* The task:
Transcribe all the material exactly. Leave every line as it is.

(Given material begins)

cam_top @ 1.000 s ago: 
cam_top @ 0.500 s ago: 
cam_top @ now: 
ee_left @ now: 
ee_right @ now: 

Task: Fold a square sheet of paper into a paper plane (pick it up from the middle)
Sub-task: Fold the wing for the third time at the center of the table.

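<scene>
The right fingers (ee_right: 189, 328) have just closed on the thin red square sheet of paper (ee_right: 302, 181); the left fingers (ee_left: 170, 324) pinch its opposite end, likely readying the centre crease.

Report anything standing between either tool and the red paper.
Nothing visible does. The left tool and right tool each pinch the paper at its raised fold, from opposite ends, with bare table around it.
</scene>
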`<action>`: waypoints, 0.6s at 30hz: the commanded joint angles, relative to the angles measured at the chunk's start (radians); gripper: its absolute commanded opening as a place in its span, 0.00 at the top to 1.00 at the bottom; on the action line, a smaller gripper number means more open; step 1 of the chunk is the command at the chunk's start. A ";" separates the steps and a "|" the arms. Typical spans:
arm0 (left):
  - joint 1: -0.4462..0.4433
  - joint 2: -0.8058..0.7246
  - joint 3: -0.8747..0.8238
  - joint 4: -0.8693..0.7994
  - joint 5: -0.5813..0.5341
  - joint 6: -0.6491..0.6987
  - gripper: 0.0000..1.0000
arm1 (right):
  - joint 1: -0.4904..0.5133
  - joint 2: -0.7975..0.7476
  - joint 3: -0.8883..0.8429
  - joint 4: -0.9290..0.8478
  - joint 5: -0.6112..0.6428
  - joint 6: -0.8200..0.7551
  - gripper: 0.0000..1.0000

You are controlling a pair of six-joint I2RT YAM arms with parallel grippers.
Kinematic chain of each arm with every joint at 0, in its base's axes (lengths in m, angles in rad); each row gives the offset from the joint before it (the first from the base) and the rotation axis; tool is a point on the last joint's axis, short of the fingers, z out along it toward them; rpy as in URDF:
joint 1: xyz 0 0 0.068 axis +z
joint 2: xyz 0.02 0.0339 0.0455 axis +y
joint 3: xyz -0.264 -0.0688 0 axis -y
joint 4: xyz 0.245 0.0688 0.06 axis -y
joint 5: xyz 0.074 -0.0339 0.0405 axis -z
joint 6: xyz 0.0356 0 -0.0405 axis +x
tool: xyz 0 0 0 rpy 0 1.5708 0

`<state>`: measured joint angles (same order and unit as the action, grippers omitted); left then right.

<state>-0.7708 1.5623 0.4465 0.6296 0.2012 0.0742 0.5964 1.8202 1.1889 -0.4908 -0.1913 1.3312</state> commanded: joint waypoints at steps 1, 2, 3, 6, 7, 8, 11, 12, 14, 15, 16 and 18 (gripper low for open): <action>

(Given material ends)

* Reply:
cam_top @ 1.000 s ago: 
cam_top @ 0.500 s ago: 
cam_top @ now: 
ee_left @ now: 
ee_right @ now: 

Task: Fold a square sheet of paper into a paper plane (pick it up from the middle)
Sub-task: Fold the wing for the third time at the center of the table.

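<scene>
The right fingers (ee_right: 189, 328) have just closed on the thin red square sheet of paper (ee_right: 302, 181); the left fingers (ee_left: 170, 324) pinch its opposite end, likely readying the centre crease.

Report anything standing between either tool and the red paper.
Nothing visible does. The left tool and right tool each pinch the paper at its raised fold, from opposite ends, with bare table around it.
</scene>
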`<action>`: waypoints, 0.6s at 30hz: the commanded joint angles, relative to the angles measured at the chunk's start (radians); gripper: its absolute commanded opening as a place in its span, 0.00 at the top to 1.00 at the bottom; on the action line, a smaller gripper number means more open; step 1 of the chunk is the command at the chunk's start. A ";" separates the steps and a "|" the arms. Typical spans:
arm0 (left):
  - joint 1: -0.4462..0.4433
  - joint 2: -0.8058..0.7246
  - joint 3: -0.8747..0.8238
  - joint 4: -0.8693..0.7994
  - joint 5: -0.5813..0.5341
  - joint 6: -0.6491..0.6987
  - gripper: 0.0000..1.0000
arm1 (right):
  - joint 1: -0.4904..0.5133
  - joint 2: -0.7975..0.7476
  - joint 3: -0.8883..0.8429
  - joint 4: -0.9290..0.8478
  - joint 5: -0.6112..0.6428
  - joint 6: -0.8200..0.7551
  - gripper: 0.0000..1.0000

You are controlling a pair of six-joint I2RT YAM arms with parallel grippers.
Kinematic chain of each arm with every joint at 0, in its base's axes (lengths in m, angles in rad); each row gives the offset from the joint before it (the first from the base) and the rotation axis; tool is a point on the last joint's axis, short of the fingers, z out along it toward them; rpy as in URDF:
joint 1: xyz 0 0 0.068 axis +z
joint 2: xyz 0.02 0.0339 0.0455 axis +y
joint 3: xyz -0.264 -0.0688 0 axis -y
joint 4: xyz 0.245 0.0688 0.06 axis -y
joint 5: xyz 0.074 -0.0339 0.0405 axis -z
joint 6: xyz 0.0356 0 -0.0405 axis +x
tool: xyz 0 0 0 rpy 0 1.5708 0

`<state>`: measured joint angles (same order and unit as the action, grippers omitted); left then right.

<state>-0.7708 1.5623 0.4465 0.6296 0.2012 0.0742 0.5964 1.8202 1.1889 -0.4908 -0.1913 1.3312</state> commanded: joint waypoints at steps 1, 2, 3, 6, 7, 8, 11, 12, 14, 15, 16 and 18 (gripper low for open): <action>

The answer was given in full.